Microsoft switches to git

LB_

MS have made the switch to git!

Brian Harry / Feb 3, 2017

Scaling Git (and some back story)

A couple of years ago, Microsoft made the decision to begin a multi-year investment in revitalizing our engineering system across the company. We are a big company with tons of teams – each with their own products, priorities, processes and tools.

[forked because this is a neat article about making git work for huge projects - bz]

Tsaukpaetra

@LB_ 0_1490597220682_upload-73216f93-acb8-4272-84b5-8c9156c07105

I read this comment in Microsoft Sam's voice...

lucas1

@LB_ They have a Git repo of Windows that is 300gb according to arstechnica report.

boomzilla

@lucas1 TFA alludes to that:

We tried an approach of “virtualizing” Git. Normally Git downloads everything when you clone. But what if it didn’t? What if we virtualized the storage under it so that it only downloaded the things you need. So clone of a massive 300GB repo becomes very fast. As I perform Git commands or read/write files in my enlistment, the system seamlessly fetches the content from the cloud (and then stores it locally so future accesses to that data are all local). The one downside to this is that you lose offline support. If you want that you have to “touch” everything to manifest it locally but you don’t lose anything else – you still get the 100% fidelity Git experience. And for our huge code bases, that was OK.

lucas1

@boomzilla

Ars Staff / Feb 6, 2017 / Biz & IT

Microsoft hosts the Windows source in a monstrous 300GB Git repository

Virtualized file system approach makes Git work better for huge repositories.

boomzilla

@lucas1 Yes, that article is based (in part) on the one that @LB_ posted.

dkf

@boomzilla quoted in Microsoft switches to git:

a massive 300GB repo

Why would you put everything in one?

Magus

On something the scale of an OS or Office, Git probably is the best tool for the job. As someone who uses TFVC and really likes it, though, I hope they keep the quality of that up too. For my project, I'd definitely rather use it than git.

boomzilla

@dkf said in Microsoft switches to git:

Why would you put everything in one?

It's what the repo was. If you RTFA they worked on splitting stuff up as much as possible, including a dead end attempt at using submodules.

lucas1

@dkf Because branching is easy in git.

anonymous234

@boomzilla said in Microsoft switches to git:

As I perform Git commands or read/write files in my enlistment, the system seamlessly fetches the content from the cloud (and then stores it locally so future accesses to that data are all local). The one downside to this is that you lose offline support.

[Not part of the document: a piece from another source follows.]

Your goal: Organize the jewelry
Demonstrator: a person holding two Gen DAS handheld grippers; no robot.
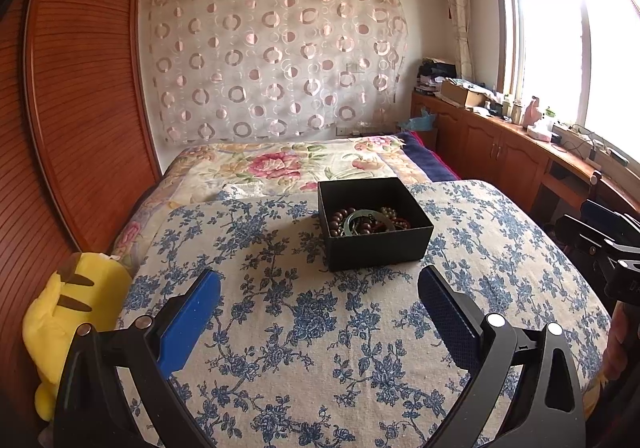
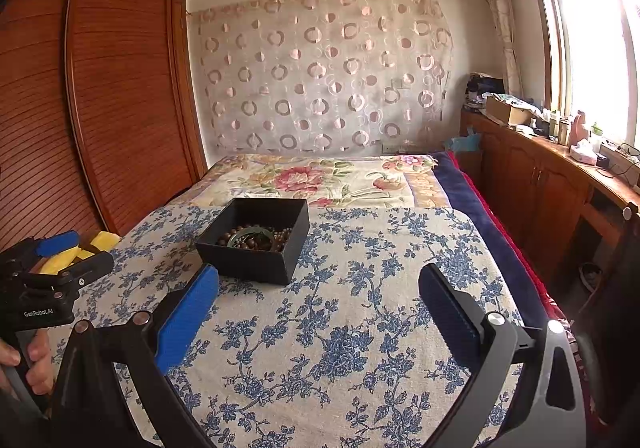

"We took a system that was completely unfit for what we want to do. Then we used a filesystem hack to actually implement what we want".

LB_

I'm very interested in the virtual filesystem - as far as I know, in Windows a virtual filesystem has to be a network location (like with VPNs) or have its own drive letter, and can't just be embedded within your existing filesystem. I wonder if they implemented new APIs to remove that limitation or if they just stuck to the existing ways of making virtual filesystems?

It's also nice to see that they've been contributing performance enhancements back to git for the benefit of everyone.

boomzilla

@anonymous234 said in Microsoft switches to git:

We took a system that was completely unfit for what we want to do.

Right. But only because no system is fit for what they need to do.

lucas1

@boomzilla I don't understand what is wrong with taken something that does like most of you want and then building something better around it.

boomzilla

@lucas1 Me, neither.

hungrier

@LB_ I don't know about virtual filesystems, but you can mount a disk into a folder rather than a drive letter. Maybe they're doing something similar.

PleegWat

@hungrier Since vista or so, I think, but for the purpose described here that wouldn't be sufficient - you actually need some overlay file system I think?

lucas1

@hungrier You think for 300gb of a shared codebase they are doing that?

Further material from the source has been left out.